3B Sahnelerde Kullanıcı Dikkatine Yönelik Belirginlik Tabanlı Aydınlatma Kontrolü

Görsel dikkat, 3B ortamları nasıl algıladığımızı önemli ölçüde etkiler ve belirginlik bir sahnenin veya objenin görünür özelliklerinden dolayı ne kadar ilgimizi çektiğini ifade eden görsel dikkatin bir parçasıdır. Belirginlik, objelerin şekil, gölgelendirme ve parlaklık gibi görsel özelliklerine dayanır. Bir sahnenin aydınlatmasının bu görsel özellikler üzerinde önemli bir etkisi vardır. Bu çalışma, 3B bir sahnede aydınlatma parametreleri üzerinde değişiklikler yaparak sahnedeki nesnelerin belirginliklerini kontrol etmeyi amaçlamaktadır. Bu sebeple, gerçekçi bir 3B sahne verildiğinde, dikkat çekmesi istenen hedef nesneler için maksimum belirginlik sağlayan ışık parametreleri araştırılmaktadır. Bir başka deyişle, amaca bağlı otomatik aydınlatma kurulumu için bir yöntem öneriyoruz. Bu çalışmada, 3B sahnenin belirli bakış açılarından 2B ekran görüntüleri ele alınmış ve sonuçlar, farklı ışık pozisyonları altındaki belirginlik dağılımına göre incelenmiştir. Ayrıca bu süreçte farklı belirginlik tahmin yöntemleri ve hesaplamalar kullanılmış ve sonuçlar göz takip testleri ile değerlendirilmiştir.

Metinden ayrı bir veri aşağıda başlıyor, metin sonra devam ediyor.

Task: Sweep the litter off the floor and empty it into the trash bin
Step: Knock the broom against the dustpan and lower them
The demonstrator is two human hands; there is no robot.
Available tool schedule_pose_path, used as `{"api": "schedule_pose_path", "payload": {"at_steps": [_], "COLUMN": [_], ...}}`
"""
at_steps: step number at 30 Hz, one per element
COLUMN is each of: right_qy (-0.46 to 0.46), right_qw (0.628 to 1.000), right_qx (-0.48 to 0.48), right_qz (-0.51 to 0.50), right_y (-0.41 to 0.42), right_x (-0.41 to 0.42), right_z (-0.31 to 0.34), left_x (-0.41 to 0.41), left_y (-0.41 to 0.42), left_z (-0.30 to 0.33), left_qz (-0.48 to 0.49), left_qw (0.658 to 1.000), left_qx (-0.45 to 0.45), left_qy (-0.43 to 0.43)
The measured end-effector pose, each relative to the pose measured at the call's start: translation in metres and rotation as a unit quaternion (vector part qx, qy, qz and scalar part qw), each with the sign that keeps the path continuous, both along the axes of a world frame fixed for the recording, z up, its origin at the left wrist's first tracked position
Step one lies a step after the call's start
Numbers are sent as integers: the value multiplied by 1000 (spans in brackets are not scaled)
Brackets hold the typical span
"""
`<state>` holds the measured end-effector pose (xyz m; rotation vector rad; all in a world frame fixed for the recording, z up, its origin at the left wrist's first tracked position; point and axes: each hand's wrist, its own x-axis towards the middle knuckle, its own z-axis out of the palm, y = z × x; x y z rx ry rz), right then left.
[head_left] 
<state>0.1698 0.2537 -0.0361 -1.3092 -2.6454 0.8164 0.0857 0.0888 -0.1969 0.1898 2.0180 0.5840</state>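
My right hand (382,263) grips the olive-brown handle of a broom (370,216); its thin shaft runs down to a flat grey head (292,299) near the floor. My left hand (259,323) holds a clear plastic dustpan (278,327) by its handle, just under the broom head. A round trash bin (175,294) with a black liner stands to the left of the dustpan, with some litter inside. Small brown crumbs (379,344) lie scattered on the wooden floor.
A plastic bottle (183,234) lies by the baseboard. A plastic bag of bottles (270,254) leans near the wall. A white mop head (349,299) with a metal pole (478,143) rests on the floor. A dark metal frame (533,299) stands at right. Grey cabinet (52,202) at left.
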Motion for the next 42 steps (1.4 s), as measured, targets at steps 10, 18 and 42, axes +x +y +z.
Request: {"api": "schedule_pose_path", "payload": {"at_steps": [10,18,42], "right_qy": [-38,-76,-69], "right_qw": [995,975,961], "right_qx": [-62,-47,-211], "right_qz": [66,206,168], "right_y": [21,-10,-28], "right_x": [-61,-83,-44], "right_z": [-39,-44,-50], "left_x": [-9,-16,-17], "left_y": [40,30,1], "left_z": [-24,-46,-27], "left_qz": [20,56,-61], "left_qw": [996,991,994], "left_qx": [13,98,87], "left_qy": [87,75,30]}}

SALIENCY BASED ILLUMINATION CONTROL FOR GUIDING USER ATTENTION IN 3D SCENES

Visual attention has a major impact on how we perceive 3D environments and saliency is a component of visual attention expressing how likely a scene or item is to capture our attention due to its apparent features. Saliency relies upon shape, shading, brightness, and other visual attributes of items. The saliency distribution of a visual field is influenced by the illumination of a scene, which has a significant impact on those visual properties. This work aims to control the saliency by manipulating the illumination parameters in a 3D scene. For this reason, given a sensible 3D scene, the light parameters that provide maximum saliency for the point of interest objects are investigated. In other words, we propose a method for task-aware automatic lighting setup. In this paper, 2D renderings of a 3D scene from various perspectives are considered, and the effects are analyzed in terms of saliency distribution under various lighting conditions. Also, for this process, different saliency estimation methods and calculations are investigated and eye tracker based user experiments are conducted to verify the results.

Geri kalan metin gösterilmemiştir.